In letzter Sekunde

Die Handballerinnen des HSV Püttlingen standen am Samstag kurz vor dem Derby-Sieg gegen den Oberliga-Rivalen TBS Saarbrücken. Doch dieser schaffte unmittelbar vor der Schluss-Sirene den Ausgleich zum 30:30.

Das Saar-Derby der Damenhandball-Oberliga zwischen dem TBS Saarbrücken und dem HSV Püttlingen war nichts für schwache Nerven. Die beiden Mannschaften trennten sich am Samstag mit 30:30 (15:15). Der Ausgleich für den gastgebenden TBS fiel in der letzten Sekunde.

Für die Saarbrückerinnen war es das erste Unentschieden der Saison - und es war hochverdient. Der Tabellenzwölfte TBS zeigte, dass er nicht gewillt war, dem Favoriten aus dem Köllertal die Punkte zu überlassen. Von Beginn an waren die Gastgeberinnen voll im Spiel, hielten das Tempo hoch, gingen aggressiv nach vorne und versuchten, die körperliche Überlegenheit der Püttlingerinnen wettzumachen.
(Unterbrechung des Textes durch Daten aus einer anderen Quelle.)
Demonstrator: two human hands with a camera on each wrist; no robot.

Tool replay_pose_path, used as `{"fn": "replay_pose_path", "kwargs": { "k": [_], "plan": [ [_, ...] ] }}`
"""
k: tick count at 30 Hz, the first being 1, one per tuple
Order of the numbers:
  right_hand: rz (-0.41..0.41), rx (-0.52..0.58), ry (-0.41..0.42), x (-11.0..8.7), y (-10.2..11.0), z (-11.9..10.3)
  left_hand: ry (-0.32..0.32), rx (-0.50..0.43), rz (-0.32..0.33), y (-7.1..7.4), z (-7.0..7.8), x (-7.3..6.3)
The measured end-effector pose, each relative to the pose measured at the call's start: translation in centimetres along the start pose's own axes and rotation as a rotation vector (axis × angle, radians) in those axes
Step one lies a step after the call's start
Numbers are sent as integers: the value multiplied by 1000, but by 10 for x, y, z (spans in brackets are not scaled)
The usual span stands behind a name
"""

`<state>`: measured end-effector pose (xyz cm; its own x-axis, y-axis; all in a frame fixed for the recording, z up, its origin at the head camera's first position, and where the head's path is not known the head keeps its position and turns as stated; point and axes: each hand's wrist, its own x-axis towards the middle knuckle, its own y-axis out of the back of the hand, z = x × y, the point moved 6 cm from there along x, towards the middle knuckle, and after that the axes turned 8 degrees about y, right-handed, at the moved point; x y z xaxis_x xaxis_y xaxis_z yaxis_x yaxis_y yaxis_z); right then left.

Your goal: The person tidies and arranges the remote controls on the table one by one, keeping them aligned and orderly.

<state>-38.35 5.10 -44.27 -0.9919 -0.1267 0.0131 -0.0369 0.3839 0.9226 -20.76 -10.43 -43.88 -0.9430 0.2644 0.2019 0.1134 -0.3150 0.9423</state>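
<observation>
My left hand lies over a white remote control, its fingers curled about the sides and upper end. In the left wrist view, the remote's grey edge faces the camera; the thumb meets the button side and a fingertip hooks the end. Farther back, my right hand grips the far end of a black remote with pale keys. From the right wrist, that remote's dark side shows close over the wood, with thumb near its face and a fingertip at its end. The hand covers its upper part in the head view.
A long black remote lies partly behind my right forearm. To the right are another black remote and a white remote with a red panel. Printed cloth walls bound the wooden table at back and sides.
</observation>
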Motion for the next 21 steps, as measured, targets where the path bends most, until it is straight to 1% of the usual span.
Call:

Der Tabellenfünfte HSV wirkte uninspiriert, kam erst nach zehn Minuten in die Partie.

"Gerade die Abwehrleistung in der ersten Halbzeit war nicht zufrieden stellend, da waren wir viel zu passiv", erklärte HSV-Trainer Hans-Werner Müller. Er stand streckenweise ziemlich bedient an der Seitenlinie und musste zusehen, wie der TBS seinen erfahrenen Spielerinnen zwischenzeitlich den Schneid abkaufte. Sein Gegenüber Dieter Wacker war ähnlich engagiert an der Seitenlinie wie seine Mannschaft auf dem Platz. "Wenn wir was in dieser Oberliga gelernt haben, dann wie man kämpft", sagte Wacker. Trotz einer eher durchschnittlichen Leistung ließ Püttlingen den TBS aber nicht davonziehen. Zur Halbzeit stand es 15:15.

In der zweiten Hälfte schienen der jungen Mannschaft des TBS die Kräfte auszugehen - nach etwa 45 Minuten stach Püttlingen durch die individuelle Klasse von Spielerinnen wie Miljana Cosic, Aleksandra Jelicic oder Karoline Müller hervor. Der TBS ließ einige Chancen liegen, der HSV zog mit vier Toren davon. Doch im Vergleich zu den vergangenen Niederlagen gaben die Gastgeberinnen diesmal nicht auf - und kamen ins Spiel zurück. Aus einer geschlossenen TBS-Einheit ragte Kira Martin heraus, die ihre Mannschaft immer wieder nach vorne trieb und mit schönen Toren im Spiel hielt.

Zehn Minuten vor Schluss begann beim Stand von 26:26 das Herzschlag-Finale. 25 Sekunden vor Ende gingen die Gäste mit 30:29 in Führung. Dem TBS blieb Zeit für einen Angriff, der HSV versuchte, die Uhr durch kleinere Fouls herunter zu spielen. Doch unmittelbar vor Ertönen der Schluss-Sirene setzte sich TBS-Spielerin Luise Duchow auf der rechten Seite durch und bezwang Kathrin Lill im Püttlinger Tor. Müller war mit dem Ergebnis einverstanden: "Ein Sieg für unsere Mannschaft wäre heute auch nicht verdient gewesen."